Task instructions
Repeat nothing but the lines below running from the one containing "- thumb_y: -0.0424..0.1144" to the one containing "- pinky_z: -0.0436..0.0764". Keep both end lines.

[Extracted records]
[Start of section]

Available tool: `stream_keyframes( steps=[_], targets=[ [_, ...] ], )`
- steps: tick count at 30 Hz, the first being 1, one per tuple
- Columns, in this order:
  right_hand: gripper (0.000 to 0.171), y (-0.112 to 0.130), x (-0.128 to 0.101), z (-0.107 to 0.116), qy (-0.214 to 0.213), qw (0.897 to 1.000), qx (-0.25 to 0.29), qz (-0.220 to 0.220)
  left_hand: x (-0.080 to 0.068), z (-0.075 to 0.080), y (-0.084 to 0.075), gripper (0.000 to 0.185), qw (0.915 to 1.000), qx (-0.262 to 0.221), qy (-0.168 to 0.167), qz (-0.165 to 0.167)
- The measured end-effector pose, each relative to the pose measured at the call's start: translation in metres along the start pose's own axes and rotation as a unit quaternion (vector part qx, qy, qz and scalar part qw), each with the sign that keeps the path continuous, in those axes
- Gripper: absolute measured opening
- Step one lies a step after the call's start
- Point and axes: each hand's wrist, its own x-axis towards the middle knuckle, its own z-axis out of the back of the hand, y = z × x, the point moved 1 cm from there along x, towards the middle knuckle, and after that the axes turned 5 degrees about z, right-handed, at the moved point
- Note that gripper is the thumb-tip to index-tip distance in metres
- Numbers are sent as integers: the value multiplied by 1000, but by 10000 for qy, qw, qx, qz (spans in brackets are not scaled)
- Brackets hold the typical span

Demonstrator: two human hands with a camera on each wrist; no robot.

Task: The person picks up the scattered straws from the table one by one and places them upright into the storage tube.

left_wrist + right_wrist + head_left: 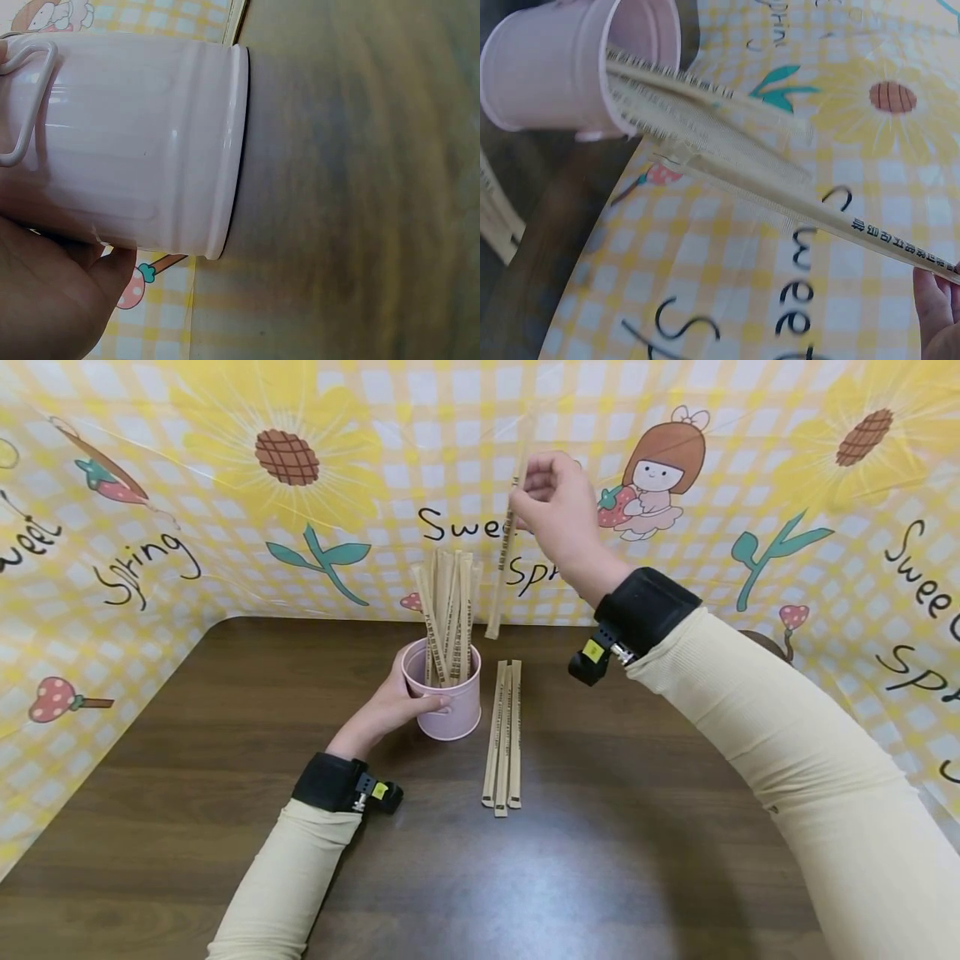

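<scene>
My left hand [382, 706] holds a pink metal bucket [455, 714] standing on the table, its thumb across the front of the wall and its fingers partly hidden behind. Inside, several paper-wrapped straws [448, 618] with dark print lean upright above the rim. Between thumb and fingers, my right hand [561, 514] pinches a single wrapped straw [503, 556], raised nearly vertical right of the bucket. In the right wrist view, this straw [802, 202] slants away from the fingertips toward the bucket's mouth. A wire handle [37, 105] shows on the bucket in the left wrist view.
Three wrapped straws [507, 735] lie side by side on the brown wooden table [600, 843], just right of the bucket. Behind the table's far edge rises a yellow checked cloth [480, 443] printed with flowers and lettering, and it also covers both sides.
</scene>
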Motion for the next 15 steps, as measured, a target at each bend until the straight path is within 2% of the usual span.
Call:
stream_keyframes(
  steps=[6,15],
  targets=[
    [27,-4,-5,-21,237,9993,37,297,1,0,1,102,10000,-3,-6,20],
    [23,-28,-12,-33,435,9981,-417,97,1,1,0,103,10000,21,-42,85]
  ],
)
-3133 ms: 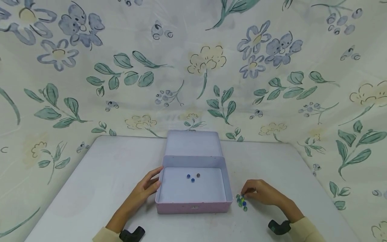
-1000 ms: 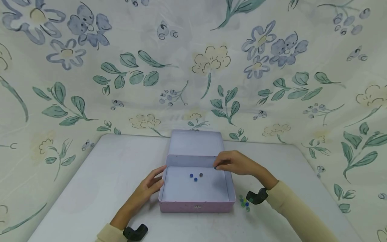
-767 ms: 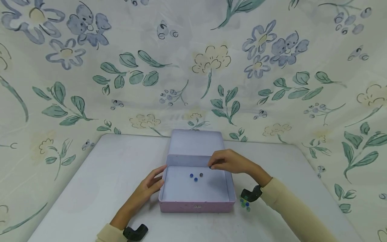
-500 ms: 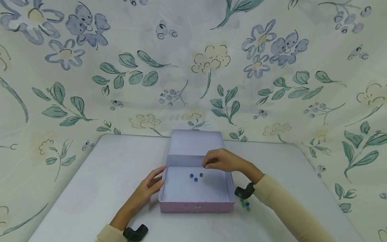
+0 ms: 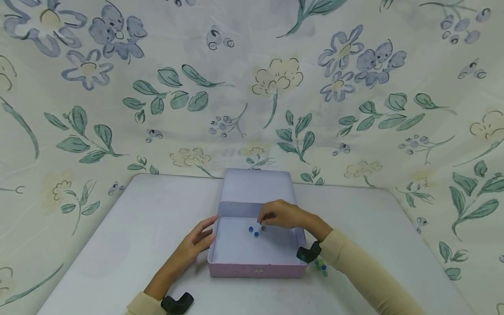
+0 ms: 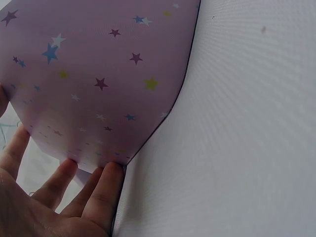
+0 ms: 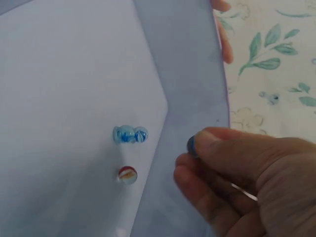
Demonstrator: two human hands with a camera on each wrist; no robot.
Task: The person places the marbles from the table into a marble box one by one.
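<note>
Pink tin box open on table; my left hand flat against its side to steady it. Left wrist: fingers straight on starred wall. Right wrist: right hand pinches dark marble above the three marbles inside.

The pink tin box lies open from above. Its raised lid blocks the far side, and the left hand bars its left wall. Loose marbles crowd its right front corner, while three marbles occupy the inner floor's far middle.
</note>
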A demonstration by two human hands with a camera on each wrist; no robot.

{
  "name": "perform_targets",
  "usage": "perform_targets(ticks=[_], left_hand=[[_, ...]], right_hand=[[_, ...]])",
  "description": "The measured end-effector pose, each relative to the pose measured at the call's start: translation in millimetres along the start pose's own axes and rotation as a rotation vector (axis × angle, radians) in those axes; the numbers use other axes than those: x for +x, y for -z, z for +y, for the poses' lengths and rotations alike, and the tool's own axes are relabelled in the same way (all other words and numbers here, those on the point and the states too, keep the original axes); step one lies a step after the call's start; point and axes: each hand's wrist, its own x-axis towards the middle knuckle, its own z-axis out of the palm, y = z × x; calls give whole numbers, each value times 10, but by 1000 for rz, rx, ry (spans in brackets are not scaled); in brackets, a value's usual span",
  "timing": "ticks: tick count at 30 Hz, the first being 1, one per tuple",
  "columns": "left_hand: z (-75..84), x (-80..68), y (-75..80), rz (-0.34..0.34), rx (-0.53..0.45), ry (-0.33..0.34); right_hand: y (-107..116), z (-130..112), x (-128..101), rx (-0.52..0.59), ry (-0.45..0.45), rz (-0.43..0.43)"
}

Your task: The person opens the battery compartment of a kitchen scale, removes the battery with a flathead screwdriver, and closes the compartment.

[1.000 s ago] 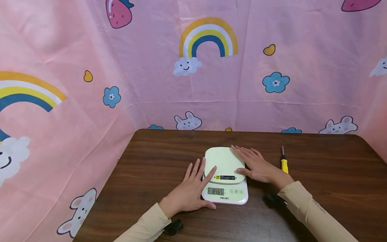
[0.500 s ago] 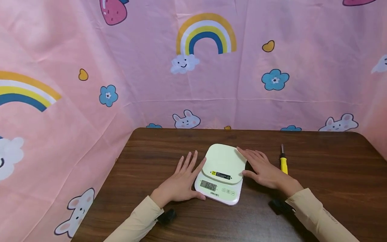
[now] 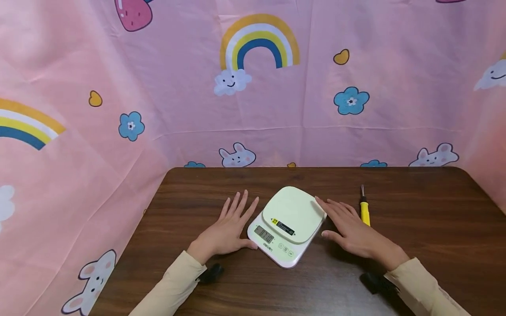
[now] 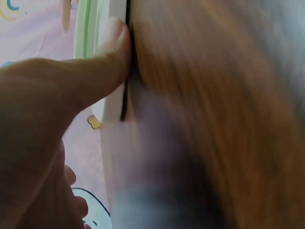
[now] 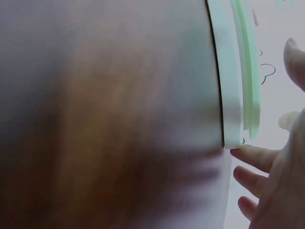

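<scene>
A pale green and white kitchen scale sits skewed on the brown table, its lit display facing the front left. Fingers spread, my left hand lies at the scale's left side. Its thumb presses against the white edge in the left wrist view. On the other side, my right hand reaches the far right corner with its index fingertip. The right thumb stands off from the scale's side, and the other right fingers are extended beyond the corner.
A screwdriver with a yellow handle lies behind the right hand, its tip pointing to the back. Dark wrist cameras hang under both sleeves. A pink patterned cloth rises behind the table's far edge.
The scale has turned clockwise, its front swinging left. My left hand has moved left and the right thumb has come off the scale. The displayed number has risen.
</scene>
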Motion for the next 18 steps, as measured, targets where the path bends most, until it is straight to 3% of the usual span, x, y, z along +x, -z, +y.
perform_targets(ticks=[5, 7, 10, 18], left_hand=[[187, -12, -77, -42, -29, -109], [235, 15, -102, -48, 4, -148], [251, 51, -104, -35, 48, -150], [165, 139, -74, -17, 56, -196]], right_hand=[[-36, 24, 208, 16, -52, -16], [-58, 25, 279, 4, -57, -30], [-88, 16, 322, 2, -48, -41], [-81, 2, 80, 46, -30, -18]])
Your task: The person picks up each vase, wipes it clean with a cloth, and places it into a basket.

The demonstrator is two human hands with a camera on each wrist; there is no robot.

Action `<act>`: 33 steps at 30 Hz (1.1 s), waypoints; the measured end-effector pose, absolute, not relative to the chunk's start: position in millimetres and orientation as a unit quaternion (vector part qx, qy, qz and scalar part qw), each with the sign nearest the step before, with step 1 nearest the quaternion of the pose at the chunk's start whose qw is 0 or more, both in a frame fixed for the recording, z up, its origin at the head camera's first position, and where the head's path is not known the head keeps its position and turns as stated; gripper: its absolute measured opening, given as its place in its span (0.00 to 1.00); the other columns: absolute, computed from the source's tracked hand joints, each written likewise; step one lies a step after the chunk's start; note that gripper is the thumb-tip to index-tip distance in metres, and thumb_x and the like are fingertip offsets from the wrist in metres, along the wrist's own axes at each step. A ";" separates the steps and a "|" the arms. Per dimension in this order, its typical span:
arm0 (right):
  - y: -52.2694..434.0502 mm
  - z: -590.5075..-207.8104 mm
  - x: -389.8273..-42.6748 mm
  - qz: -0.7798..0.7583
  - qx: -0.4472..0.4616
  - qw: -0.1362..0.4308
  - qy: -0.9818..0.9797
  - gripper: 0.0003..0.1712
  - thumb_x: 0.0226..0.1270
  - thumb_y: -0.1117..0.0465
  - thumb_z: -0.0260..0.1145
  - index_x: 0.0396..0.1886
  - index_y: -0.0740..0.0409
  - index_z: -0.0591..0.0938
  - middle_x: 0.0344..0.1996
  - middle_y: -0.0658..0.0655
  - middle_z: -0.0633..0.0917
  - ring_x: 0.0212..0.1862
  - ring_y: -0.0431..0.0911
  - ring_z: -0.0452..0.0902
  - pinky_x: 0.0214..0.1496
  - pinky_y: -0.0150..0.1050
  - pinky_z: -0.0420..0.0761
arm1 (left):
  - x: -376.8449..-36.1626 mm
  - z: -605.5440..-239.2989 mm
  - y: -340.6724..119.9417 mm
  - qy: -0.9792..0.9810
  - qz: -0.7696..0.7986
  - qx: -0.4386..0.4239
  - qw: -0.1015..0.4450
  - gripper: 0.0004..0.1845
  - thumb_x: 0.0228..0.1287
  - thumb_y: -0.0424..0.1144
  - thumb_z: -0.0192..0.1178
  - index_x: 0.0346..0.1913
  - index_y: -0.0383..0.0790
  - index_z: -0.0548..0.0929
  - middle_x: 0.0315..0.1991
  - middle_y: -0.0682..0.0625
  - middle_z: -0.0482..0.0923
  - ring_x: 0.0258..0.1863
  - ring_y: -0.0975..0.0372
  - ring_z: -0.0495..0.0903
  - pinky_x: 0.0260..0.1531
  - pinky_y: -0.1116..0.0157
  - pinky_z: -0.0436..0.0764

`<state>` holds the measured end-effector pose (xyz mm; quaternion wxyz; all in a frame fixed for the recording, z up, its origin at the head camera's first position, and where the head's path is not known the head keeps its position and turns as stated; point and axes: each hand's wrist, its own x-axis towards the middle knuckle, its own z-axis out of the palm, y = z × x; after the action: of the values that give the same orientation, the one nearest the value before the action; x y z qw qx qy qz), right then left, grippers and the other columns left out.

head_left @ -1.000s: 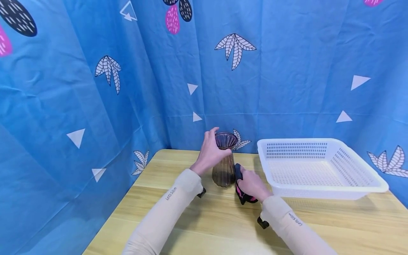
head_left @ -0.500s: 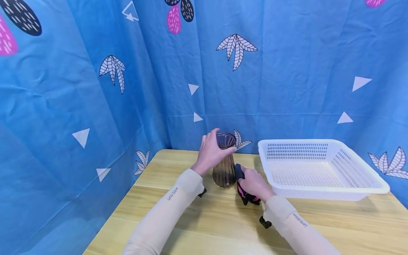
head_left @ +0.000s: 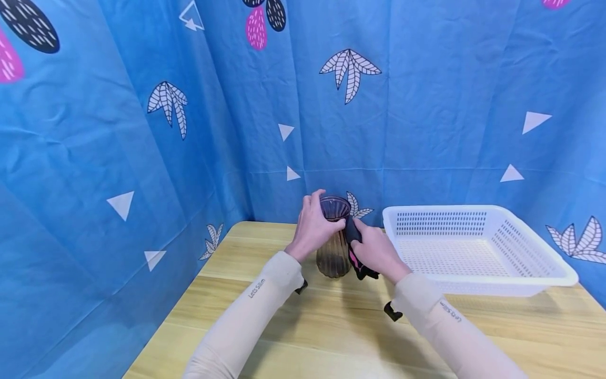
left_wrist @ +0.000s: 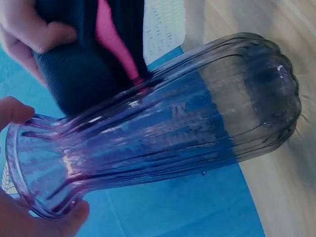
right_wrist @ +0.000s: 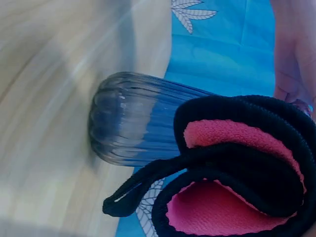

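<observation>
A ribbed brown glass vase (head_left: 333, 247) stands upright on the wooden table (head_left: 331, 331) near the back. My left hand (head_left: 316, 227) grips its neck just under the rim. My right hand (head_left: 376, 251) holds a folded black and pink cloth (head_left: 354, 247) against the vase's right side, close to the neck. In the left wrist view the vase (left_wrist: 163, 128) fills the frame with the cloth (left_wrist: 94, 54) pressed on it. In the right wrist view the rolled cloth (right_wrist: 237, 168) lies in front of the vase (right_wrist: 133, 118).
A white perforated plastic basket (head_left: 478, 247) stands on the table just right of my right hand. Blue patterned curtains (head_left: 142, 131) close in the back and left side. Bare tabletop lies in front of the vase.
My right hand has lifted the cloth from the table beside the vase's foot up to the vase's upper right side. The left hand and vase have stayed put.
</observation>
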<state>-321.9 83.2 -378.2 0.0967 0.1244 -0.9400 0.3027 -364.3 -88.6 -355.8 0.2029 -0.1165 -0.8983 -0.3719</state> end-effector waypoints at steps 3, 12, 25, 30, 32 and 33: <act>83.0 -375.8 -321.7 0.310 0.122 0.098 -0.938 0.39 0.70 0.59 0.58 0.79 0.57 0.60 0.29 0.60 0.83 0.22 0.46 0.77 0.28 0.40 0.76 | -362.4 -353.1 -87.6 -0.905 -0.351 -0.123 0.204 0.50 0.46 0.53 0.72 0.74 0.51 0.62 0.61 0.46 0.70 0.53 0.55 0.71 0.50 0.56 0.77; 82.7 -404.9 -324.1 0.267 0.110 0.062 -0.955 0.36 0.70 0.60 0.60 0.77 0.57 0.64 0.38 0.66 0.86 0.27 0.53 0.81 0.27 0.45 0.78 | -358.2 -346.2 -85.7 -0.914 -0.343 -0.141 0.166 0.51 0.50 0.52 0.72 0.77 0.51 0.57 0.69 0.45 0.67 0.65 0.53 0.63 0.56 0.51 0.76; 84.3 -443.7 -324.9 0.249 0.098 0.002 -0.964 0.37 0.67 0.62 0.63 0.74 0.67 0.66 0.43 0.68 0.86 0.30 0.50 0.80 0.31 0.44 0.79 | -358.1 -345.2 -83.0 -0.918 -0.327 -0.110 0.193 0.51 0.50 0.59 0.73 0.76 0.49 0.61 0.69 0.47 0.68 0.62 0.54 0.63 0.56 0.54 0.74; 87.4 -443.8 -323.5 0.281 0.091 0.007 -0.955 0.37 0.67 0.62 0.62 0.75 0.64 0.66 0.50 0.71 0.84 0.32 0.52 0.80 0.32 0.44 0.79 | -358.1 -342.0 -85.9 -0.922 -0.326 -0.123 0.169 0.49 0.50 0.53 0.73 0.75 0.51 0.62 0.70 0.45 0.62 0.66 0.53 0.64 0.60 0.52 0.74; 87.8 -442.2 -323.1 0.293 0.089 0.010 -0.952 0.37 0.67 0.62 0.62 0.76 0.61 0.65 0.53 0.72 0.83 0.33 0.52 0.80 0.33 0.44 0.78 | -357.6 -340.4 -86.7 -0.923 -0.323 -0.130 0.161 0.48 0.50 0.52 0.73 0.75 0.50 0.63 0.68 0.46 0.66 0.66 0.52 0.65 0.61 0.52 0.73; 87.9 -440.5 -322.9 0.295 0.090 0.019 -0.951 0.38 0.67 0.62 0.61 0.76 0.60 0.65 0.53 0.72 0.83 0.33 0.52 0.80 0.33 0.44 0.78 | -357.6 -339.6 -86.8 -0.925 -0.320 -0.133 0.158 0.48 0.50 0.52 0.73 0.74 0.50 0.63 0.68 0.47 0.67 0.67 0.52 0.65 0.63 0.51 0.72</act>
<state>-322.9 87.9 -440.5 0.0192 0.0901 -0.9512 0.2945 -357.6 -86.8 -339.6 0.1583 -0.1329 -0.9248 -0.3196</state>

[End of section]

Your solution
  - thumb_y: -0.0424..0.1144
  - thumb_z: -0.0192..0.1178
  - index_x: 0.0346..0.1913
  - index_y: -0.0383..0.0790
  - index_z: -0.0548..0.0929
  - middle_x: 0.0315..0.1991
  - middle_y: -0.0682..0.0625
  - middle_z: -0.0482..0.0923
  - ring_x: 0.0258..0.1863
  - ring_y: -0.0975..0.0372
  - ring_z: -0.0495..0.0903
  - pinky_x: 0.0260..0.1531
  - pinky_y: -0.1116..0.0157
  - pinky_z: -0.0436..0.0764

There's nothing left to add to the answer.